А я покорно поплелась по указанному адресу. Никого в эту пятницу не было несчастней. Все – группками, друг друга поддерживают, дрожат гуртом. А я должна была лишиться 400 миллилитров единоутробной крови в полном одиночестве. Белые халаты всегда наводили на меня тоску, заставляя встрепенуться чувство опасности.

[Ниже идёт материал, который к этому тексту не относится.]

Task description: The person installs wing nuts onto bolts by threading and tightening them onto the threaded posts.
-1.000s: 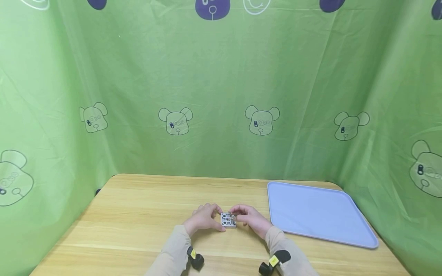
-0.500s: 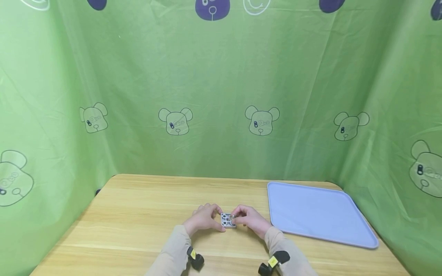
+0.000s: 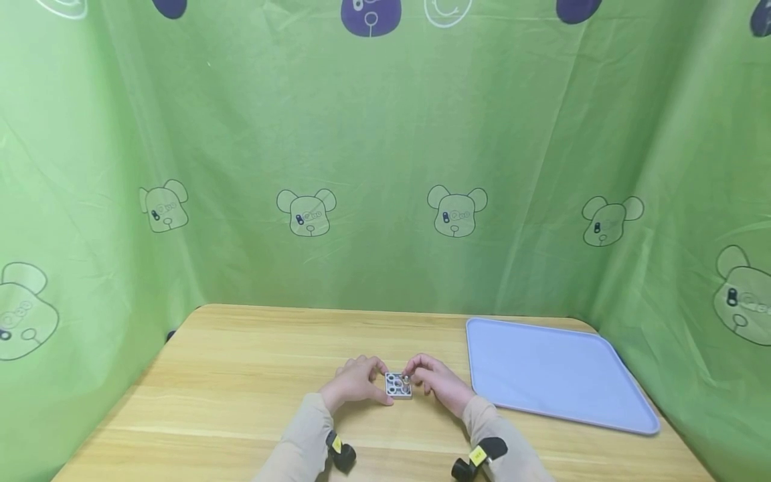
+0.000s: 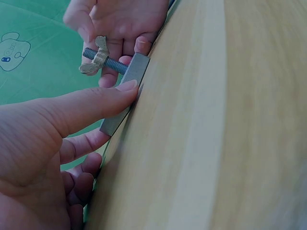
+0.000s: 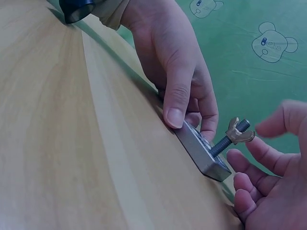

Когда коварная медсестра подставила под наполняющийся алой жидкостью шприц четвертую пробирку, я попыталась отодвинуть локоть и слабеющим голосом пролепетала:
– А мне вы хоть что-то оставите?
Дальше перед глазами все поплыло. Очнулась я на кушетке. В процедурной было пусто и бело. За окном валили огромные снежные хлопья, сцепляясь на ходу в причудливые узоры. Пошатываясь, я вышла из кабинета и… увидела Его. Он сидел на низкой банкетке, высоко держа перебинтованную в локте руку. Лицо было прекрасно, но совершенно бело, словно он сдал всю свою кровь, до последнего литра. Вот они, герои, безропотно и честно выполняющие свой долг перед военной кафедрой, то есть Родиной.
– Леля, – сказала я, протянув ему свою точно так же перебинтованную честную руку.